Things not quite what they used to be on your favourite river? Charles Crundwell, senior technical specialist for the Midlands Environment Agency’s fisheries department, talks to the TCF magazine team…
tcf: As recently as the 1980s the water in some rivers that ran through industrial areas was so polluted that fish could not survive. What changed?
CC: The reasons are numerous and vary from river to river but some key UK developments took place over this period. The UK became less dependent on industry and manufacturing to drive our economy and this reduced the amount of pollution entering our rivers. Privatisation of the water companies in the 1980s required funded improvements to water supply and treatment infrastructure, which improved discharge quality. This process of improvements continues to this day. The privatisation of the water companies also led the way to an independent regulator to monitor and enforce pollution legislation. This regulator is now known as the Environment Agency. Alongside all this, the European Union introduced a number of directives leading directly to increased investment in water quality by the UK Government.
tcf: So what has this done to our rivers?
CC: Well, the vast majority of our water courses now contain fish, while others have seen significant changes to the fish species present as the clean-up progressed. It’s vital for anglers to understand how fish have adapted to these changes and what that means to them.
tcf: So what contributed to the so-called ‘golden age’ of river fishing, when there seemed to be fish everywhere and you could catch them all day?

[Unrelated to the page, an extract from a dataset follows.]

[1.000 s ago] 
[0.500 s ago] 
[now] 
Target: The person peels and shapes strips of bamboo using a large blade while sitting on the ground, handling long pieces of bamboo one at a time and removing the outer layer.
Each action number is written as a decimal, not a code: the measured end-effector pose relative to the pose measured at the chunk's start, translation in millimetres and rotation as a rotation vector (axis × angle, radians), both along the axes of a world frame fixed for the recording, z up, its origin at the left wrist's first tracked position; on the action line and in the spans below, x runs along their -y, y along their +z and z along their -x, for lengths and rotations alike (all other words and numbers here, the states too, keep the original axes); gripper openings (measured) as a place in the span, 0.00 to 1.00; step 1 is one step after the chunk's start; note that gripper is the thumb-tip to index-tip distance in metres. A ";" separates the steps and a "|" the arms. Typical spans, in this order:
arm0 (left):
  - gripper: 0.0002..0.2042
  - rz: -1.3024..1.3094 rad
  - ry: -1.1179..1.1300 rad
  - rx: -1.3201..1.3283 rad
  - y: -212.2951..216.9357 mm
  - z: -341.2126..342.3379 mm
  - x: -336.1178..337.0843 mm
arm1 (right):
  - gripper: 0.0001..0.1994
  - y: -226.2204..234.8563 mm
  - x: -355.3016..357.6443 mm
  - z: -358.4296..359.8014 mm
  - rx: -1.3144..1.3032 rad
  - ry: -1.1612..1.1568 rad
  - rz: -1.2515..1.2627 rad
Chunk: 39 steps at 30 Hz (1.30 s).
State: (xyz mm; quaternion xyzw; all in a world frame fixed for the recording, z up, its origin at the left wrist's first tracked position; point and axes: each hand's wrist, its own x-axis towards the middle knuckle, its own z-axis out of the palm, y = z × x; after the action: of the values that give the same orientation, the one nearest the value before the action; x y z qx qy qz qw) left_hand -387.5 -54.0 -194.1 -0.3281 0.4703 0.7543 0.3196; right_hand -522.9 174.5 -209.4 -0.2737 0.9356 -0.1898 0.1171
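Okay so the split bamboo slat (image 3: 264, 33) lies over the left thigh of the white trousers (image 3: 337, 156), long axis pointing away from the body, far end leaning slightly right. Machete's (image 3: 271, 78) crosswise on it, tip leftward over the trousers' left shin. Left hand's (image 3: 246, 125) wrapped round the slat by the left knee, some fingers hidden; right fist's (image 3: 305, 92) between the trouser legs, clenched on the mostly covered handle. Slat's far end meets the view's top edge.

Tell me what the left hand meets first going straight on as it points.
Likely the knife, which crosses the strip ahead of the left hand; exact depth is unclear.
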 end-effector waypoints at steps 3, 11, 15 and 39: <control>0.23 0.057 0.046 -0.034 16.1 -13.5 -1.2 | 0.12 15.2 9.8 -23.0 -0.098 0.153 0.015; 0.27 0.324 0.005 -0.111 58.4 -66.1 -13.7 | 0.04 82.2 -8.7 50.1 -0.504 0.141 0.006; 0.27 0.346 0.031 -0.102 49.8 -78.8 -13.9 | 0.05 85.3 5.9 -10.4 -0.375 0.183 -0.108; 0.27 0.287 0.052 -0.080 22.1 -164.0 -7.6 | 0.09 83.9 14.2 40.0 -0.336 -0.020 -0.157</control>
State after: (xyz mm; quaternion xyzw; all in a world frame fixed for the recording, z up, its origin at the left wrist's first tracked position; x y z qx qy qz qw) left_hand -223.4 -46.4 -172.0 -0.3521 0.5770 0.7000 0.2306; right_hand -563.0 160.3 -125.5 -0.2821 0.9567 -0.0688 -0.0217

The days of match anglers turning up and anticipating that everyone along a long stretch will bag up on roach have gone… |
CC: In a word, sewage! Rivers such as the Warwickshire Avon were full of it. It not only gave the river a distinctive colour, but it also contributed to a huge amount of food for fish in the form of the millions of organisms that fed off the sewage. The rivers were literally full of bloodworm and similar organisms. So any fish that could survive the occasional drop in oxygen and could eat virtually anything, did extremely well. Enter the roach, highly adapted to turbid, food-packed rivers. Ever wondered why roach seem to be the only other species that can thrive in highly stocked commercial carp waters? The same reasons explain how they did well in the rivers in the 1960-70s – they waters were turbid, full of food, and the roach will eat anything and can survive variable water quality.
tcf: So what happens to rivers as the water quality improves?

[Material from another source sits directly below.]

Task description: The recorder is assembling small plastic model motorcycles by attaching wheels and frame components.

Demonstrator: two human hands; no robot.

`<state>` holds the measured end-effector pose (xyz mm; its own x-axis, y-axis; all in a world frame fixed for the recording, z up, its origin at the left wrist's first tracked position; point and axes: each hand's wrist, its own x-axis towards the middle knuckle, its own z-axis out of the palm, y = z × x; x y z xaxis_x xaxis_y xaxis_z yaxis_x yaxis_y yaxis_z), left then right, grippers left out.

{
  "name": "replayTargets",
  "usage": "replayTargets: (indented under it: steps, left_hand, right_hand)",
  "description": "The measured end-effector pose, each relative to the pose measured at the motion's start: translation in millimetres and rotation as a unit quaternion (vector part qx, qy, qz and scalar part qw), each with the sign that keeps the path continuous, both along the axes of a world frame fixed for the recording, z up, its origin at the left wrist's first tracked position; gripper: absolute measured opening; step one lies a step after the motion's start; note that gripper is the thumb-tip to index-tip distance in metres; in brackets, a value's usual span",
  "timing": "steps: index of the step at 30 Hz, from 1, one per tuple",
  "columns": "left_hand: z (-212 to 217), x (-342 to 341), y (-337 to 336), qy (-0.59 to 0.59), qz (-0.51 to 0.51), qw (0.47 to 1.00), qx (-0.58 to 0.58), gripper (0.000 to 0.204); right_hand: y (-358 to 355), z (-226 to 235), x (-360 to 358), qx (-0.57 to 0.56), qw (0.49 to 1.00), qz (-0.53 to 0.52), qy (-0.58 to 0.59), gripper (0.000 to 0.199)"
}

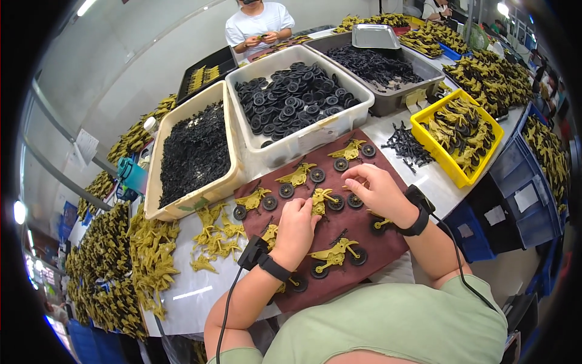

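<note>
Nearest the lens, a finished olive toy motorcycle (334,255) lies on the maroon mat (364,239). Left hand (295,232), grip curled shut, presses another toy motorcycle frame (321,201) just to its right, long axis running left-right. Right hand (381,193) pinches a black wheel (354,201) touching that frame's right end; fingertips hide the joint.

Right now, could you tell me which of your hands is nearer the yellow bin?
Right. The right hand lies just left of the yellow bin; the left hand sits farther away on the mat.
</note>
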<state>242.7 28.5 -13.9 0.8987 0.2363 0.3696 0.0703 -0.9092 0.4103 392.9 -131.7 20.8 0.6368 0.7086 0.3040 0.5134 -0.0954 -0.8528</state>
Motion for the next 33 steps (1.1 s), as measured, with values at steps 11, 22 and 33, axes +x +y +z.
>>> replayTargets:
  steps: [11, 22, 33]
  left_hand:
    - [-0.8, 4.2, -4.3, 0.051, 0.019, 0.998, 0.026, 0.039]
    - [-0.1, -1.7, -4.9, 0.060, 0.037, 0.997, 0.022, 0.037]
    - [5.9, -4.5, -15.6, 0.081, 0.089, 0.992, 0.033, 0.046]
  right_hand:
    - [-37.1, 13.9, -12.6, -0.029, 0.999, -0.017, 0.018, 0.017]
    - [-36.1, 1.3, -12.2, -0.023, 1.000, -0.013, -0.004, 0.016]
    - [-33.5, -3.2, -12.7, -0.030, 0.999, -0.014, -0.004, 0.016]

CC: The most visible sign is improvements in water clarity as the amount of organic suspended solids is reduced. This leads to increased plant growth, which in turn traps sediment, further improving water clarity. This whole cleaning up process reduces the amount of food available for the fish to eat, but this loss is replaced by a far larger range of food organisms living in the river (increased biodiversity). This is a good thing as it creates more habitats or niches for other fish species to use and thrive.

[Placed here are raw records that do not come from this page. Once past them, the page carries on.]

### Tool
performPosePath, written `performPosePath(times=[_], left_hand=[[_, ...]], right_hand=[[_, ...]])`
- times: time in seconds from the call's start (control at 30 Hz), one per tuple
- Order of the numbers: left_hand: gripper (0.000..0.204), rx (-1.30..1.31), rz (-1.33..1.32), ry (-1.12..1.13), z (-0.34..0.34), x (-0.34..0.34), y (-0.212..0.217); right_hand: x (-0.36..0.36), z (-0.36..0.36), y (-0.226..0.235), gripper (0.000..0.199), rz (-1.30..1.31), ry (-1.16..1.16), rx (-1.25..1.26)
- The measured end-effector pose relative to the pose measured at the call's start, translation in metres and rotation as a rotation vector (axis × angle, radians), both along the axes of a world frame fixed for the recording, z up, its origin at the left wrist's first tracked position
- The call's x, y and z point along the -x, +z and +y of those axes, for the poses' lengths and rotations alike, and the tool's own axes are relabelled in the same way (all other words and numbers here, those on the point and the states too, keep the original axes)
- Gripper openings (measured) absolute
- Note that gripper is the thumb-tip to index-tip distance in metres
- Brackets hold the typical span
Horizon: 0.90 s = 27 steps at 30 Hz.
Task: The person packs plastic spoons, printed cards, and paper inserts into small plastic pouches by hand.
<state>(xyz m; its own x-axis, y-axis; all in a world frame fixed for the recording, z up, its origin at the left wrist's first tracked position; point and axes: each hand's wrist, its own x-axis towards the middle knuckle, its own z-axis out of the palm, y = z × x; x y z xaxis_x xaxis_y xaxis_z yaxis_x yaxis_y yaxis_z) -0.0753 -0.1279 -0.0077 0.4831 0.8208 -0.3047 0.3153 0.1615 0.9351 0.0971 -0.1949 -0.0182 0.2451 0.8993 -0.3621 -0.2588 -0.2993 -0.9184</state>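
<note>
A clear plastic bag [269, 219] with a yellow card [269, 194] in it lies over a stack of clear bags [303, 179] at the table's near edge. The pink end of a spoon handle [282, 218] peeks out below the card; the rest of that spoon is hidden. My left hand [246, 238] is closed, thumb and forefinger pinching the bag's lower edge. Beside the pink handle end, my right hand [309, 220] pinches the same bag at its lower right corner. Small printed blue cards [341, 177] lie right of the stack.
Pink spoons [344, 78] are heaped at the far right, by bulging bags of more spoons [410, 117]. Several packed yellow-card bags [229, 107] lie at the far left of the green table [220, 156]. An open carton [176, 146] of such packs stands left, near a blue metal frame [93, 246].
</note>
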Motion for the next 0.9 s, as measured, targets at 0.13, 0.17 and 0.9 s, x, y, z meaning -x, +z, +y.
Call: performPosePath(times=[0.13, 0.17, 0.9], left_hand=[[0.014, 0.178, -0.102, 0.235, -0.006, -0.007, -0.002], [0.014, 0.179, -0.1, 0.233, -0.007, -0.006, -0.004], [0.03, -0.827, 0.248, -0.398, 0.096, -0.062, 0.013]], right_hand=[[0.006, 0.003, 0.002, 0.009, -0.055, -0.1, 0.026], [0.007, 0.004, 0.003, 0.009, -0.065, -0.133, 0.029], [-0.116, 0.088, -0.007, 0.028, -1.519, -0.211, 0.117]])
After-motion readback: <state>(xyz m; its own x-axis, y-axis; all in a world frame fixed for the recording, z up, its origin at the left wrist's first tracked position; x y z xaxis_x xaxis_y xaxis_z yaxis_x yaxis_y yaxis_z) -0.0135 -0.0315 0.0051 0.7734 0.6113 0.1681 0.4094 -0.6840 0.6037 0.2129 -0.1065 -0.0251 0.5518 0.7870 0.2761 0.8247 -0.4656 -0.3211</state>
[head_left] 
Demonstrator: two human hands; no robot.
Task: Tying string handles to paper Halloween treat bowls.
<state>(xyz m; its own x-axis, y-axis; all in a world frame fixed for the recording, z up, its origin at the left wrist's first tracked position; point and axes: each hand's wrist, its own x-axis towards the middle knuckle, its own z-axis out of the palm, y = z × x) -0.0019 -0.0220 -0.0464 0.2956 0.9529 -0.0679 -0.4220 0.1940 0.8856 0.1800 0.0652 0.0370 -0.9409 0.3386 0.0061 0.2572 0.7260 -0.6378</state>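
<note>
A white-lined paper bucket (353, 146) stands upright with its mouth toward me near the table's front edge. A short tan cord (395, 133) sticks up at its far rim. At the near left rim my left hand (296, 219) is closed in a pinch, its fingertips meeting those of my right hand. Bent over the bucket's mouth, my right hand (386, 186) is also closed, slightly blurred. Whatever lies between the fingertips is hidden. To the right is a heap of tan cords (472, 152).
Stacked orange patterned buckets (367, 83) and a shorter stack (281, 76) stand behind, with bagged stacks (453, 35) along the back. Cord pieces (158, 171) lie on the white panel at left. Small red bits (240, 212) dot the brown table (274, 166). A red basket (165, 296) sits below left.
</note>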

tcf: So anglers have a wider range of fish to go at?
CC: Species like chub, dace and barbel could suddenly survive and reproduce in the cleaner water. This process continues today as rivers that only held three or four different fish species in the 1960s now routinely hold up to 15. Count them – roach, chub, dace, barbel, carp, tench, bream, bleak, rudd, ruffe, gudgeon, grayling, pike, perch, zander… And the list continues to grow. Surely this is better for the average pleasure angler?
tcf: So if there’s such diversity why do anglers complain about the fishing on venues like the Warks Avon?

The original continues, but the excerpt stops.